ASSIGNED TASK: A line below contains "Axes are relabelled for", and a later one contains "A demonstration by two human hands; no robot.". Repeat both, with every line between them, exactly.

(PROVIDED DATA Opens)

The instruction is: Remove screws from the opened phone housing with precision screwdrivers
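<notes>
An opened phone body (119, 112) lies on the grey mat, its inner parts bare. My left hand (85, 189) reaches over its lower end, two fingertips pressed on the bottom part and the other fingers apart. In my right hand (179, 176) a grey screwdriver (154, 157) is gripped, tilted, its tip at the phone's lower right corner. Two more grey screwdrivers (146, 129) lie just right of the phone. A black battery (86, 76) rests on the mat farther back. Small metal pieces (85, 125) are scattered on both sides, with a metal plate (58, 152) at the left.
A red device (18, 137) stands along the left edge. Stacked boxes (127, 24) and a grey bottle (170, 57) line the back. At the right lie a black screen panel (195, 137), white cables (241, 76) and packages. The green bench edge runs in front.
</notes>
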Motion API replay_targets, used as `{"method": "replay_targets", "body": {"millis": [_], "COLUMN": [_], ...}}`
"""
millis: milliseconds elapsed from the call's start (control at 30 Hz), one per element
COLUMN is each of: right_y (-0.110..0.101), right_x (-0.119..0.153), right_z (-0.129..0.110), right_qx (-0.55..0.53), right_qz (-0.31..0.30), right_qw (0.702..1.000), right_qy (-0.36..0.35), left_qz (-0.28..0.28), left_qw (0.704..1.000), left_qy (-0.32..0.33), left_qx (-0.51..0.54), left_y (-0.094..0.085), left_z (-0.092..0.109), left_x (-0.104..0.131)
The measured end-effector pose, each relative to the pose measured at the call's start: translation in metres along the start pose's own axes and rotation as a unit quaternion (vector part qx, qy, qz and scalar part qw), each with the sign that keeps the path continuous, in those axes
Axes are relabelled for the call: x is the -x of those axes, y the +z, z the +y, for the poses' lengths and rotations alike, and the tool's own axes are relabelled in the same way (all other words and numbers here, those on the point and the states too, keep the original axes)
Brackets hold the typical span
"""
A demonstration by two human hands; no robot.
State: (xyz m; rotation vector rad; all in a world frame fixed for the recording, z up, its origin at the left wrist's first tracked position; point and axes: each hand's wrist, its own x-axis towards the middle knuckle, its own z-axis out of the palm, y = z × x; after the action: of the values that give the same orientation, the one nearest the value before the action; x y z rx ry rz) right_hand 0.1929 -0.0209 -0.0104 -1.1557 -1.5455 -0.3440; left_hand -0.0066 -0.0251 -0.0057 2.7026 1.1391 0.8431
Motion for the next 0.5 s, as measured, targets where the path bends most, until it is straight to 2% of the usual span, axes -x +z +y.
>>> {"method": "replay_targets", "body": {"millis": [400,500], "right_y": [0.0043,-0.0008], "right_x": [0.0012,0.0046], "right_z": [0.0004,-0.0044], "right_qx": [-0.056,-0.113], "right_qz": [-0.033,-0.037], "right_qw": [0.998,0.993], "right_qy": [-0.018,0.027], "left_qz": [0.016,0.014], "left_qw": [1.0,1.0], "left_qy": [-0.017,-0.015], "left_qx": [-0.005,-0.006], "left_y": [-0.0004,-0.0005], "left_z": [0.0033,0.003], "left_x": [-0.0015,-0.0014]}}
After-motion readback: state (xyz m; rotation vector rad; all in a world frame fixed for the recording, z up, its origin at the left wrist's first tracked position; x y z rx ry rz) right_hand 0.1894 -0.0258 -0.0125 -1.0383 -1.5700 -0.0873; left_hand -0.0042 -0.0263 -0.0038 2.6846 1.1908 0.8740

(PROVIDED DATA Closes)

ANSWER BELOW:
Axes are relabelled for the call: x is the -x of those axes, y the +z, z the +y, for the poses' lengths and rotations alike, and the tool's own axes are relabelled in the same way (all other words and numbers here, those on the point and the states too, keep the original axes)
Brackets hold the typical span
"""
A demonstration by two human hands; no robot.

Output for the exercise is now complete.